## EXERCISE INSTRUCTIONS
Given the listing below, reproduce all of it exactly.
Start of Block
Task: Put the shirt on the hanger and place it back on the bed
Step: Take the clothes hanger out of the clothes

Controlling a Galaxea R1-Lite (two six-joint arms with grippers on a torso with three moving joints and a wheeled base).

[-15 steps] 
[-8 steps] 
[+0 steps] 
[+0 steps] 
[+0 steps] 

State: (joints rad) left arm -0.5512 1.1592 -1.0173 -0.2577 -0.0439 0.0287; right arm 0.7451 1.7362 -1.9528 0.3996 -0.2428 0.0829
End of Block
## OUTPUT BELOW
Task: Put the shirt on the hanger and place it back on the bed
Step: Take the clothes hanger out of the clothes

Controlling a Galaxea R1-Lite (two six-joint arms with grippers on a torso with three moving joints and a wheeled base).

[-15 steps] 
[-8 steps] 
[+0 steps] 
[+0 steps] 
[+0 steps] 

State: (joints rad) left arm -0.5512 1.1592 -1.0173 -0.2577 -0.0439 0.0287; right arm 0.7451 1.7362 -1.9528 0.3996 -0.2428 0.0829

What the exercise required is now complete.